=== ASSIGNMENT ===
Search the listing for the string "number". Copy every line that has it.

=== DATA BELOW ===
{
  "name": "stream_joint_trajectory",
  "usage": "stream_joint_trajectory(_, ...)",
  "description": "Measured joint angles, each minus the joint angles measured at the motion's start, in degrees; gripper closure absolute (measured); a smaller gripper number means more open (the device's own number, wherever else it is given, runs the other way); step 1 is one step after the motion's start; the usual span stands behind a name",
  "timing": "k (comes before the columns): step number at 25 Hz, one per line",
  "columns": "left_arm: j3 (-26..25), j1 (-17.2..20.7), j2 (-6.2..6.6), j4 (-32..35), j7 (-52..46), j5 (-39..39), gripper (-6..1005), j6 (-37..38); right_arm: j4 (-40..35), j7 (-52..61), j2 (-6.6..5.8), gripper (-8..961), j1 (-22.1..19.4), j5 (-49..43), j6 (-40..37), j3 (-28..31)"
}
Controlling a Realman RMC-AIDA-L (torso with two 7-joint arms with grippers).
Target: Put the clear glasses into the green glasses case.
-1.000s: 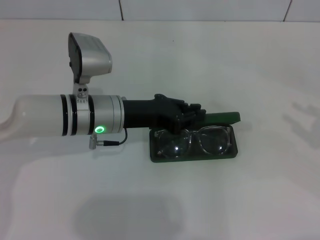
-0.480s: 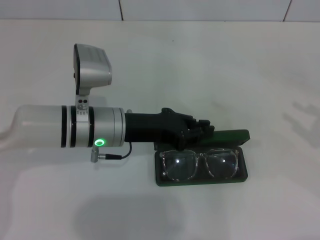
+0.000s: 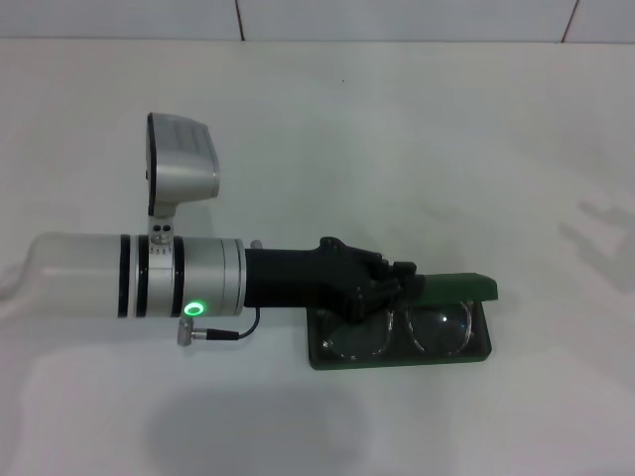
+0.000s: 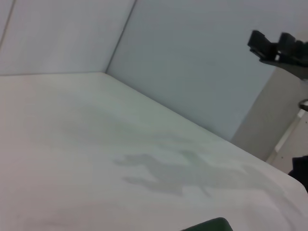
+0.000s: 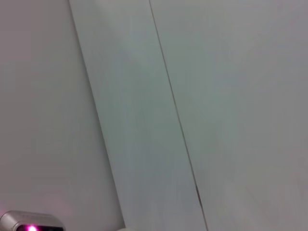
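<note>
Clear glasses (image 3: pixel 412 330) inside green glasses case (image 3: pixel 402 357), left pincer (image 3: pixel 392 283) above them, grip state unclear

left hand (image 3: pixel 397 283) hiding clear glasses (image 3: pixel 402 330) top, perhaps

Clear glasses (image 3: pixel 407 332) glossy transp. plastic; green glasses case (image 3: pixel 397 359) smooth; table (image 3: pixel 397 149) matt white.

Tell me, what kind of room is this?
Probably a lab or test bench: a plain white table, bare tiled wall, and only the green glasses case with the clear glasses under the left gripper.
</note>
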Motion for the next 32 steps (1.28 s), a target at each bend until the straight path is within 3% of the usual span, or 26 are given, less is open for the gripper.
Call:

=== EXERCISE RESULT ===
  "description": "Measured joint angles, each minus the joint angles measured at the motion's start, in degrees; gripper closure absolute (measured); a smaller gripper number means more open (the device's own number, wherever else it is given, runs the other way); step 1 is one step after the motion's start; the usual span stands behind a name",
  "timing": "k (comes before the columns): step number at 25 Hz, one per line",

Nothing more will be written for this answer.